In motivazione. Gli Ermellini rilevano che i primi due motivi si appuntano sulla portata probatoria da attribuire alla lettera del 2000: (i) «Vi sarebbe violazione dell’art. 2730 cit. perché la dichiarazione proveniente dal funzionario del Comune non era chiara nella sua portata, potendo riferirsi sia alla conduttura comunale che a quella consortile privata di Via Sirleto»: (ii) facendosi riferimento nella lettera alla Via Zenatello, non poteva risultare individuabile il luogo del sinistro e la Corte d’appello non avrebbe compiuto alcuna indagine «tesa a verificare l’esistenza dell’errore ai fini di invalidare la dichiarazione». La Corte ritiene infondati i due motivi, anzitutto rilevando come essi sottendano ad un riesame del materiale probatorio, inammissibile in sede di legittimità. In ogni caso gli Ermellini non rinvengono, nella motivazione della Corte d’appello, incongruità o vizi logici, avendo svolto, con riferimento alla lettera del 2000, «un giudizio globale sul contenuto di quel documento e gli ha attribuito un certo significato nel quadro complessivo della vicenda. A tale risultato la Corte è giunta valutando anche il successivo documento dell’8 giugno 2001 avente la medesima provenienza, documento che è stato ritenuto non in contrasto con quello precedente, in quanto faceva riferimento ad un obbligo di manutenzione di una strada e non di una condotta fognaria».

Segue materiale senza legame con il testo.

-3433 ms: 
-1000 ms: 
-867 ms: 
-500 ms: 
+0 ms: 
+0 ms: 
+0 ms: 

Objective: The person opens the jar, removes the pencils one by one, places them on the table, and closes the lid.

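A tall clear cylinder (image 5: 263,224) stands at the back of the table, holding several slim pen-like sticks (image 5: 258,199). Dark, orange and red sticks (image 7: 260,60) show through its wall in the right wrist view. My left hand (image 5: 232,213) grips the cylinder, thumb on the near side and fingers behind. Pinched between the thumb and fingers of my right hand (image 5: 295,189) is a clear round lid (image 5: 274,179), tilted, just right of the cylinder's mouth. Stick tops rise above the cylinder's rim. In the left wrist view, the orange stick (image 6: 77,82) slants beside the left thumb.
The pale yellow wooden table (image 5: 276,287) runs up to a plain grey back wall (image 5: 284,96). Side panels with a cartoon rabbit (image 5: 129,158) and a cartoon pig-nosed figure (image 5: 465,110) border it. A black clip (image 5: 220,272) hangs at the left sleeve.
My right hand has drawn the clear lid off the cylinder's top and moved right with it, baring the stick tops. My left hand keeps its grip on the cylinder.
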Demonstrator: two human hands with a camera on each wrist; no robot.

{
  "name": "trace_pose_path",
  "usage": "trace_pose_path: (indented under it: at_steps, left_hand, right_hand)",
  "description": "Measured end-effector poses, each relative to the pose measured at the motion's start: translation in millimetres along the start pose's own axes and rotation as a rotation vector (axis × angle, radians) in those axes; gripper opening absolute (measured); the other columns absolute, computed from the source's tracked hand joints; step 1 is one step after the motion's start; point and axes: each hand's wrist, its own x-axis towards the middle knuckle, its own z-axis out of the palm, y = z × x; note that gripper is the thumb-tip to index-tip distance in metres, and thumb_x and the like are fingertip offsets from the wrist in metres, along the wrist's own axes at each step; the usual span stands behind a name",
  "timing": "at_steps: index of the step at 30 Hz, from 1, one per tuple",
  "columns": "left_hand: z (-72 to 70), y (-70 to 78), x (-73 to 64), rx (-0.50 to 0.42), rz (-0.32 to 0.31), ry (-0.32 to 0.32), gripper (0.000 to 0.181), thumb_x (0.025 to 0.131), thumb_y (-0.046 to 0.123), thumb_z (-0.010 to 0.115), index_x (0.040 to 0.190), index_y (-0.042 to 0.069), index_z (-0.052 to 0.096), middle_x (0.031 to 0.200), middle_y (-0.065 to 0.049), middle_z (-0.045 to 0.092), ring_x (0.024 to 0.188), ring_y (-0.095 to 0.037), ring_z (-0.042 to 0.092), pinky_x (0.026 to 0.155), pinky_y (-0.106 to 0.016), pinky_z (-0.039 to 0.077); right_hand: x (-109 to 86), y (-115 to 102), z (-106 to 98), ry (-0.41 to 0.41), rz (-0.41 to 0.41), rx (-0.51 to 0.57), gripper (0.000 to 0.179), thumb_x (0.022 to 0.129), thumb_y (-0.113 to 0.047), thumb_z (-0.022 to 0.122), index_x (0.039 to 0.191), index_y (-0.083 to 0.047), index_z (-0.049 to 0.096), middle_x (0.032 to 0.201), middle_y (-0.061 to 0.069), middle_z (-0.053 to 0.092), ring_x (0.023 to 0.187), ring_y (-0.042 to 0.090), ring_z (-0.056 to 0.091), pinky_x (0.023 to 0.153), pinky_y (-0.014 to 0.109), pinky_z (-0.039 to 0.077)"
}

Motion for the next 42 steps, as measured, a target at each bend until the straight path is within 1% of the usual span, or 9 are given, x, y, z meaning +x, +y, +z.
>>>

La Corte ritiene infondato anche il terzo motivo – con cui si lamenta, in relazione all’art. 360, primo comma, n. 3) e n. 5), cod. proc. civ., violazione e falsa applicazione degli artt. 2734 e 2730 cod. civ., oltre ad insufficienza ed illogicità della sentenza su un fatto decisivo per il giudizio – ripetitivo dei primi due, non essendo in discussione il profilo giuridico astratto del riparto dell’onere di manutenzione del tratto di fognatura in questione tra il Comune ed il consorzio del quale faceva parte il condominio all’interno del quale si è verificato il danno, avendo la Corte territoriale dato per riconosciuto, da parte del Comune di Roma, l’esistenza di un obbligo di manutenzione a suo carico.

Infine, con il quarto motivo, il ricorrente lamenta la mancata considerazione, da parte della Corte territoriale, della mancanza di un sistema antirigurgito in relazione alla fognatura condominiale. Al riguardo gli Ermellini, inserendosi nel solco della giurisprudenza costante, sentenziano che «gli impianti fognari, da chiunque realizzati, una volta inseriti nel sistema delle fognature comunali, rientrano nella sfera di controllo dell’ente pubblico che, come custode, risponde, ai sensi dell’art. 2051 cod. civ., dei danni causalmente collegati alla cosa, salva la prova del fortuito; il concorrente apporto causale di un terzo, rilevante soltanto in sede di eventuale regresso, in base ai principi della responsabilità solidale, non vale a diminuire la responsabilità del custode nei confronti del danneggiato, salvo che non integri il fortuito (sentenza 19 marzo 2009, n. 6665)».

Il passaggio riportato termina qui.